La CGIL cavalca la protesta dei bagnini o marinai di salvataggio, che dir si voglia, adesso, veramente con l’acqua alla gola per la tutela e la gestione della propria attività: rischiano, infatti, che il loro ruolo di salvamento, ben definito in specifiche tecniche e pratiche di vigilanza, sicurezza e soccorso, sia confuso con l’organizzazione e le finalità sportive della FIN, Federazione Italiana Nuoto. Ancora di più si rischia che la formazione all’attività di salvamento sia unica, la stessa in acque esterne, ovvero marine, lacustri e fluviali, e interne, in quest’ultimo caso le piscine. Nulla esclude, tuttavia, dai nostri auspici che la FIN sappia provvedere a risolvere queste problematiche.
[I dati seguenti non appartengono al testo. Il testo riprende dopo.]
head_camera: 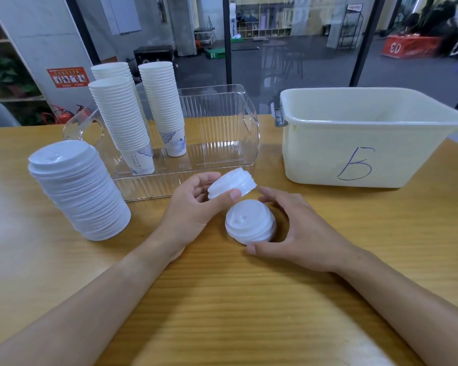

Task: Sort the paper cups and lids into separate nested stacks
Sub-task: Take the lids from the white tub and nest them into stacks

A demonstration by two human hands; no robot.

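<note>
My left hand (193, 204) holds a short nested stack of white lids (233, 182), tilted, just above the table. My right hand (296, 225) curls round a second short stack of white lids (250, 220) that rests on the table, thumb at its near side and fingers behind it. A tall leaning stack of white lids (77, 188) stands on the table at the left. Three tall stacks of nested white paper cups (122, 120) (164, 107) stand in a clear plastic tray (222, 143) behind the hands; the third is partly hidden.
A cream plastic bin marked "B" (365, 143) sits at the right rear of the wooden table (222, 299). Glass walls and a room lie beyond the table's far edge.
</note>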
La ragione di questa protesta sta proprio nell’opposizione alla decisione della FIN, ad opera di Paolo Barelli, presidente della stessa unione degli sport acquatici e capogruppo alla Camera di Forza Italia, di rimettere e affidare solo a se stessa la concessione e la convalida dei brevetti di salvamento. Così vengono esautorati altri soggetti, come, ad esempio, la FISA, Federazione Italiana Salvamento Acquatico, e a gestire l’amministrazione, il controllo, i pagamenti periodici di rinnovo dei bagnini italiani resta, sola e indiscussa, la FIN, appunto presieduta dall’onorevole Barelli; si delinea, in tal modo, un’organizzazione, sportiva e non, di crescente peso e non indifferenti interessi politici, pure elettorali, lungo, non dimentichiamolo, 8.000 chilometri di coste italiane con 7.224 stabilimenti balneari e 14.750 bagnini, quindi due bagnini mediamente presenti in ogni stabilimento; infine, non dimentichiamoci delle oltre 4.000 piscine pubbliche, delle quali ben 50 di tipo olimpionico, tutte sempre vigilate da opportuni bagnini di salvataggio e soccorso.
Certo, un giro di diversi e appetibili milioni di euro, dal quale, però, ecco l’aspetto positivo dell’affidamento esclusivo alla FIN, restano finalmente tagliate fuori alcune società o federazioni, prima nella possibilità di concedere e convalidare brevetti di bagnino senza particolari, attendibili verifiche della persistente abilità fisica e psicologica a svolgere tale attività. Adesso, giusto un esempio, con il nuovo corso gestionale della FIN, ad ogni rinnovo del brevetto, sicuramente non si transigerà affatto sulla verifica della piena prova di capacità natatoria degli interessati, quindi, inevitabilmente e tanto giustamente, saranno esclusi attempati e panciuti bagnini, al massimo galleggianti a fare il morto, ma spesso ancora utilizzati bagnini “al nero”, anche per piazzare ombrelloni e sdraio, confidando che le boe segnalanti i limiti balneabili assicurino la minima possibilità di interventi di salvataggio.
La CGIL sostiene la protesta dei bagnini fuori dai requisiti essenziali; pretende l’introduzione obbligatoria di un’avventata pausa pranzo dei bagnini, a scapito della sicurezza dei bagnanti; reclama migliori condizioni lavorative contro lo stress dei bagnini, costretti, sai che fatica, a star seduti in riva al mare sotto l’ombrellone, non senza far chiacchiere con bagnanti avvenenti, anche apprezzandone le naturali dotazioni fisiche da dietro lo schermo riservato dei Ray Ban a specchio. Intanto, quest’anno, in molti stabilimenti balneari è stato problematico assicurare la presenza di bagnini, brevettati a pieno titolo, tanto che in alcune regioni si è dovuto ricorrere, cosa davvero inedita, a specifici annunci di ricerca a mezzo radio, tv ed altri mezzi informativi.
Ma tutto questo la CGIL lo ignora: preferisce gettare il salvagente a chi sinora con l’attività di bagnino ha costruito privilegi di discutibili e discusse cooperative, si pensi a quelle sulla riviera romagnola, il più delle volte attraverso l’intesa con società e federazioni, compiacenti e di manica larga nel concedere, rinnovare brevetti di idoneità al salvataggio. Ancora una volta la CGIL del vanamente cazzutto, tosto Landini dimostra il suo valore nel voler salvare il non salvabile.